July 7, 2009 Arthur Tebbel & Chris Toia 3 Comments

Dear Art & Chris,
As you know we stand upon the precipice of great change in this country. I speak, of course, of my brave stand against a public option for health care. A public option would be a government-run insurance program that would be non-profit and open to anyone. By my estimate this would cost 70 trajillion per year forever. My fellow democrats may be upset with my pledge to vote against cloture for this vote. Can you guys help me convince them of the soundness of my decision?

-Senator Mary Landrieu (D-LA)

Senator,
Your state has an alarming 23% of its population without health insurance. A shocking number of these people would benefit from meaningful health care reform that included a public option. Paul Krugman, the Nobel Prize winning economist has said that a health care plan with a public option would cost one trillion dollars over the next ten years. We know that sounds like a lot of money but it pales in comparison with the Bush tax cut. You voted for that back in 2001. That cost 1.8 trillion dollars. Instead of providing health care to the poor and sick you decided to put money back, for the most part, into the pockets of the rich. You’re really a fiscally prudent saint.

You aren’t really interested in serving your constituents are you? This would seem to be about serving your campaign contributors. You received 1.6 million dollars from health care and insurance interests in your last campaign. Health insurers who would have to give up a lot of their profits to compete with a public option and, you know, actually provide decent care to people for once. No one’s talking about putting all of the insurers out of business but it would prevent them from just cherry picking and maximizing profits so that the greater good could thrive. Perhaps in your next campaign you could instead take money from people who have the interests of your constituents more at heart. Some examples include Al Qaeda, Grisham-novel antagonists, and Gulf hurricanes.
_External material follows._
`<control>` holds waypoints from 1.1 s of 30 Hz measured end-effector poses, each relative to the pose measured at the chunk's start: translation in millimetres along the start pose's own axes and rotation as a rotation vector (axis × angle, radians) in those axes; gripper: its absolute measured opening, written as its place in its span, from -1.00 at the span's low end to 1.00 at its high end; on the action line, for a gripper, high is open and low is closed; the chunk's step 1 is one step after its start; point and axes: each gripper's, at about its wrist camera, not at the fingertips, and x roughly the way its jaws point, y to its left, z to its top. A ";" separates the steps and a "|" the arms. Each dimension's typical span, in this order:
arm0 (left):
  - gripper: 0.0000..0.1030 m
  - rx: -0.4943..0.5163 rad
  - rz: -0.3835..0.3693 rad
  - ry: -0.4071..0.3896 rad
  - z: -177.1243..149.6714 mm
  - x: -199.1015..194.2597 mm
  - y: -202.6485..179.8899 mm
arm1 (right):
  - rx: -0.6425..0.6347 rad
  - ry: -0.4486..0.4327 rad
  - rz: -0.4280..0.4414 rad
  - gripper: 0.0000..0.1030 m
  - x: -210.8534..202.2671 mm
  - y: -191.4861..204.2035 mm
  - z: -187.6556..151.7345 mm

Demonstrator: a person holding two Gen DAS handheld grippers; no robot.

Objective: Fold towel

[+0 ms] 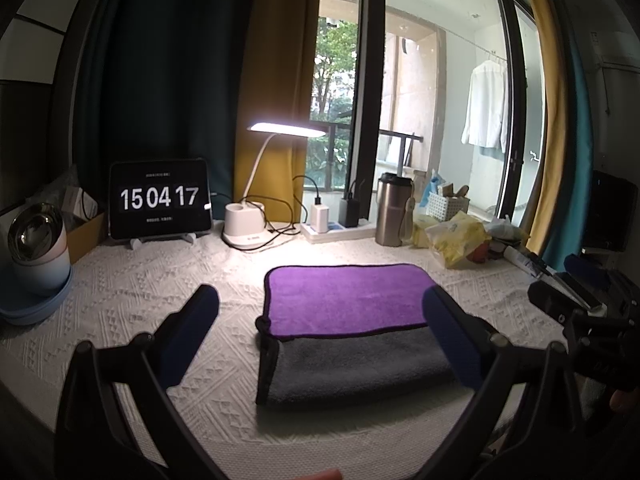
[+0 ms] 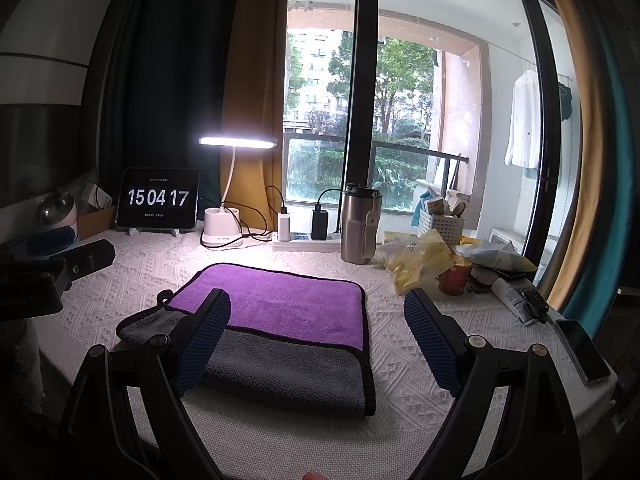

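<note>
A purple and grey towel (image 1: 348, 300) lies folded on the white textured tablecloth (image 1: 152, 300), purple layer on top and a grey strip showing along its near edge. It also shows in the right wrist view (image 2: 280, 308). My left gripper (image 1: 320, 312) is open and empty, hovering above the towel's near left part. My right gripper (image 2: 316, 312) is open and empty, above the towel's near right edge. The right gripper's body shows at the right edge of the left wrist view (image 1: 580, 304).
At the back stand a tablet clock (image 1: 160, 199), a lit desk lamp (image 1: 248, 224), a power strip (image 1: 340, 230) and a steel tumbler (image 1: 393, 210). Snack bags (image 1: 456, 240) and a phone (image 2: 584, 352) lie at right. Bowls (image 1: 38, 244) sit at left.
</note>
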 end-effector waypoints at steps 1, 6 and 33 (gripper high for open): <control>0.99 0.001 0.001 0.001 0.0 0.4 0.1 | 0.001 0.000 0.001 0.77 -0.1 0.0 -0.3; 0.99 0.001 0.017 0.020 1.4 6.7 5.4 | 0.015 0.014 0.009 0.77 2.7 -1.9 -2.6; 0.64 -0.027 -0.050 0.459 -39.2 134.6 37.5 | 0.128 0.349 0.029 0.20 114.0 -59.7 -39.0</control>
We’re not even saying you should be compelled to vote for this. When this gets to the floor if you, in your heart of hearts, can’t support then you shouldn’t vote for it. What you should not do is help along the Republican filibuster. You are a Democrat; this is a cornerstone issue for the Democratic President. You should support cloture. This is why the left never accomplishes anything. We were told that 60 votes would finally do it. Now we have 60 votes and we’re told that we still have to do things the way of the right. If Mitch McConnell had 60 votes we would be forcing homosexuals to eat aborted fetuses as part of sex education and government surveillance cameras would film all this. Not all 60 Republicans would have voted for the bill but it damn sure would have gotten to the floor. People didn’t push the “D” lever in the voting booth because they didn’t want stuff like this. 69% of people support a public option according to a NBC/Wall Street Journal poll. Get your shit together.
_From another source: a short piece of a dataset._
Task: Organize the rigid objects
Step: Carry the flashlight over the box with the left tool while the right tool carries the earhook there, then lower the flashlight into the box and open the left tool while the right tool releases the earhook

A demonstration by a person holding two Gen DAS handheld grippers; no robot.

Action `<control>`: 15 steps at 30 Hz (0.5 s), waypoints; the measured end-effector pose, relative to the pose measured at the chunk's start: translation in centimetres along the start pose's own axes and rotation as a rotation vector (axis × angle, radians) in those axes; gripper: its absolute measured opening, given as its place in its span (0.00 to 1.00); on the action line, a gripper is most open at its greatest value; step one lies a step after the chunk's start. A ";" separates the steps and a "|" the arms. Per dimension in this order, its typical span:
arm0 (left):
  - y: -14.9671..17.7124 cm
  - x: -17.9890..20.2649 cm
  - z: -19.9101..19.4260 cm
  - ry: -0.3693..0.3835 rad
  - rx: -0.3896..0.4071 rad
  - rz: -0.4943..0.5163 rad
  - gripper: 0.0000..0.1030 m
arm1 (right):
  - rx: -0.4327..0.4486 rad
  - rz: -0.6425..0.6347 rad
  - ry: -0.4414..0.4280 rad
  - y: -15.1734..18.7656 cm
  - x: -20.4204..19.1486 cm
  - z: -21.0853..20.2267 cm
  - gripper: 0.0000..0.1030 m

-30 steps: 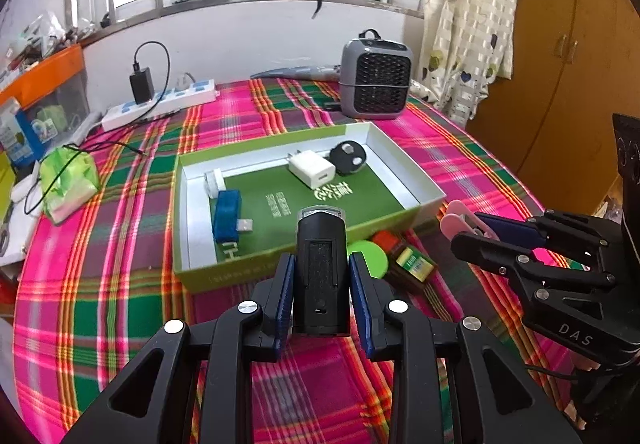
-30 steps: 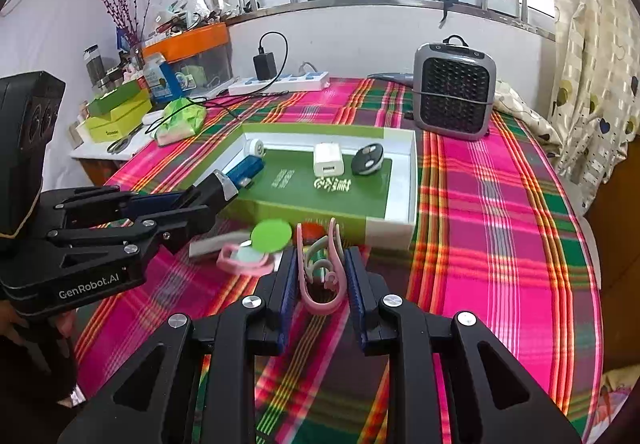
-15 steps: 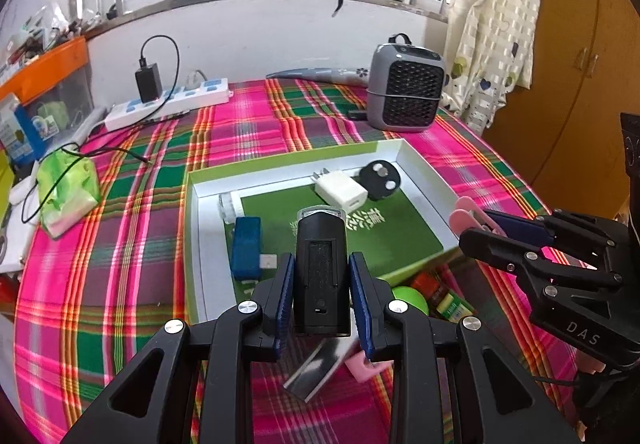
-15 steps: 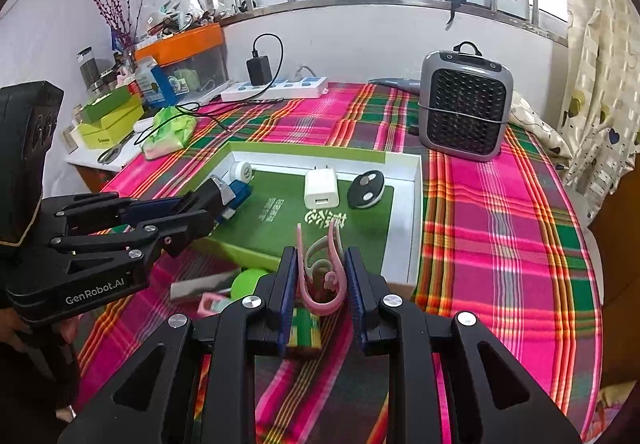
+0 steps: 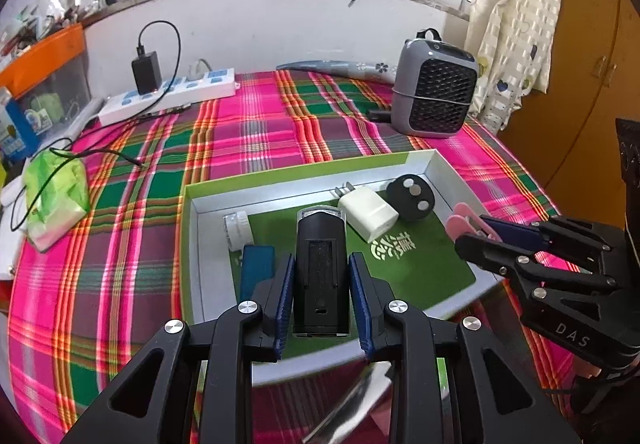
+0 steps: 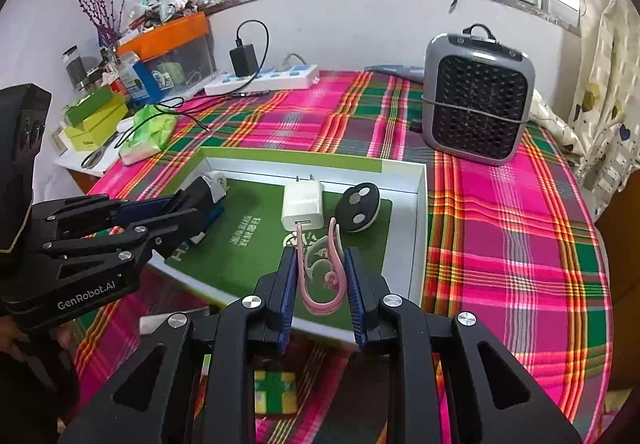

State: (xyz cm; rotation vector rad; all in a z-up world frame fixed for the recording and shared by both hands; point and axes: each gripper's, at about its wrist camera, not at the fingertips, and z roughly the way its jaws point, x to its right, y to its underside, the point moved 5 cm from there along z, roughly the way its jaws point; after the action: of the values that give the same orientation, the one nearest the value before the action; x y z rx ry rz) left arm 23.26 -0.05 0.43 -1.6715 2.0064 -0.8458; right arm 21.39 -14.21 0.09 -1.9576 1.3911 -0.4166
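Both grippers have advanced over the near wall of the box since a second ago, so the loose items on the cloth that lay ahead of them now sit under or behind the fingers.

The left gripper (image 5: 320, 284) is clamped on a black rectangular device (image 5: 320, 268), its blue pads pressing both long sides, held above the green floor near the left half of the box. The right gripper (image 6: 320, 284) pinches a pink clip (image 6: 320, 272) between narrow-set pads, the clip's open prongs pointing toward the white charger.

The shallow box (image 5: 192, 244) has white inner walls, a lime-green outer rim and a green printed floor. Inside it lie a white wall charger (image 5: 368, 212) with its prongs toward the far wall, a black oval fob (image 5: 411, 197) with two silver buttons just beside the charger, a small white roll (image 5: 237, 230) by the left wall, and a blue USB adapter (image 5: 256, 270) near that roll.

Outside the box, on the plaid tablecloth (image 6: 520, 244), a grey heater (image 6: 476, 96) stands beyond the far right corner, and a white power strip (image 5: 168, 96) lies near the wall.
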 end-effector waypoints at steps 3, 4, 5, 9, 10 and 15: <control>-0.3 0.0 0.9 -0.002 -0.013 -0.001 0.25 | -0.018 0.008 -0.005 -0.1 0.4 0.8 0.24; -0.3 0.0 1.1 -0.003 -0.017 -0.002 0.25 | -0.025 0.008 -0.003 -0.1 0.5 1.0 0.24; -0.3 0.0 1.4 -0.003 -0.022 -0.002 0.25 | -0.031 0.008 -0.002 -0.1 0.6 1.2 0.24; -0.3 0.0 2.5 -0.003 -0.044 0.001 0.25 | -0.054 0.002 0.000 -0.1 0.6 2.0 0.24; -0.2 0.0 2.7 -0.005 -0.050 -0.001 0.25 | -0.061 0.003 0.000 0.0 0.7 2.2 0.24; 0.0 0.0 3.4 -0.008 -0.064 -0.002 0.25 | -0.073 0.007 0.002 0.1 0.9 2.7 0.24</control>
State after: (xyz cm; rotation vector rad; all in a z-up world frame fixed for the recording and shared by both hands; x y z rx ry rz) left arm 25.45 -0.72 -2.08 -1.7084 2.0468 -0.7821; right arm 23.31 -14.15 -2.05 -2.0107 1.4319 -0.3691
In 2007 62.1% of bankruptcies in America were due to medical costs. 75% of those bankrupted had health insurance. How completely, dementedly, fucked is that? We can’t allow our safety nets to have human-sized holes in them. We have to join the rest of the civilized world in recognizing that quality health care is a basic human right. In 200 the World Health Organization ranked us 38th in health care outcomes, immediately after Costa Rica. For that 38th best ranking we pay more than any country on Earth. We tried it the all-private way and it’s failed. Let’s try something new, well not like new, like what Europe and Canada have been doing for some time. Opponents are quick to call this socialism but no one complains about our socialized highway system or our socialized military. It doesn’t seem likely there will be a public uprising against having too much access to health care.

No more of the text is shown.